- Task instructions: Exactly as written, set down the lines from the top of the entries through the line bearing "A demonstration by", with every picture left out.

- Data records:
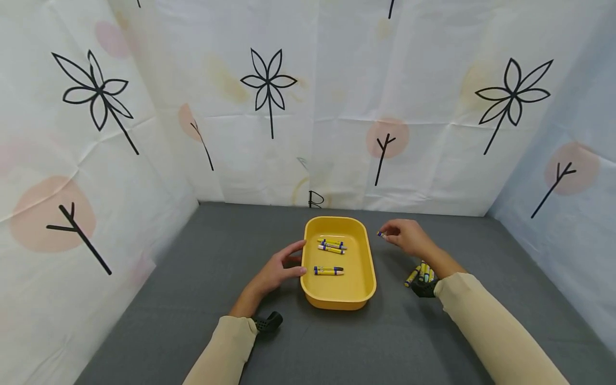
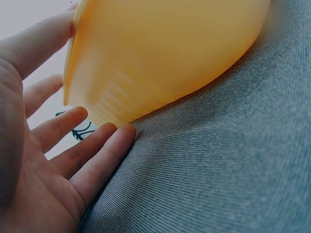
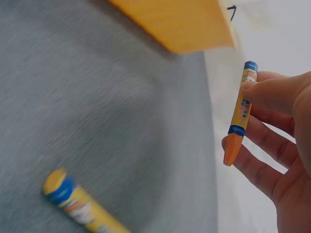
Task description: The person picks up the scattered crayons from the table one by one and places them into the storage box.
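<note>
Our right hand [image 1: 406, 237] pinches an orange crayon [image 3: 239, 116], nearly hidden from the head view, while our left hand [image 1: 276, 270] rests spread against the yellow tray [image 1: 368, 256].

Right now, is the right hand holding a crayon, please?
Yes, the right hand pinches an orange crayon between thumb and fingers.

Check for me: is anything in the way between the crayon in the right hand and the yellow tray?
Nothing visible. The right hand pinches an orange crayon just right of the yellow tray, with only bare grey mat between them. The left hand rests against the tray's opposite side, and the loose crayons lie nearer the right wrist.
</note>
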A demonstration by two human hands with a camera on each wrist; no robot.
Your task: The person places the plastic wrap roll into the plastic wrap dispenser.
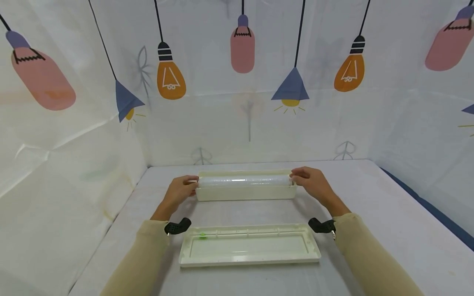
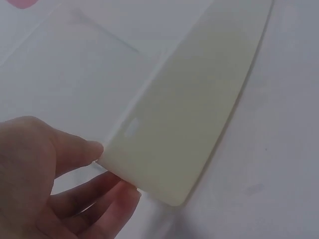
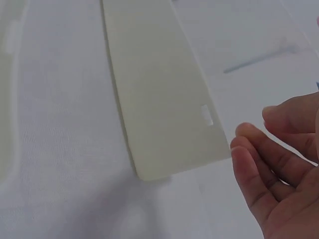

- Solved exercise:
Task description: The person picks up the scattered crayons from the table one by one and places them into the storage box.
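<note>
Our right hand [image 1: 406, 237] pinches an orange crayon [image 3: 239, 116], nearly hidden from the head view, while our left hand [image 1: 276, 270] rests spread against the yellow tray [image 1: 368, 256].

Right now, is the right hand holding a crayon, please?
Yes, the right hand pinches an orange crayon between thumb and fingers.

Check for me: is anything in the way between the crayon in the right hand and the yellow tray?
Nothing visible. The right hand pinches an orange crayon just right of the yellow tray, with only bare grey mat between them. The left hand rests against the tray's opposite side, and the loose crayons lie nearer the right wrist.
</note>
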A demonstration by two human hands with a camera on each wrist; no robot.

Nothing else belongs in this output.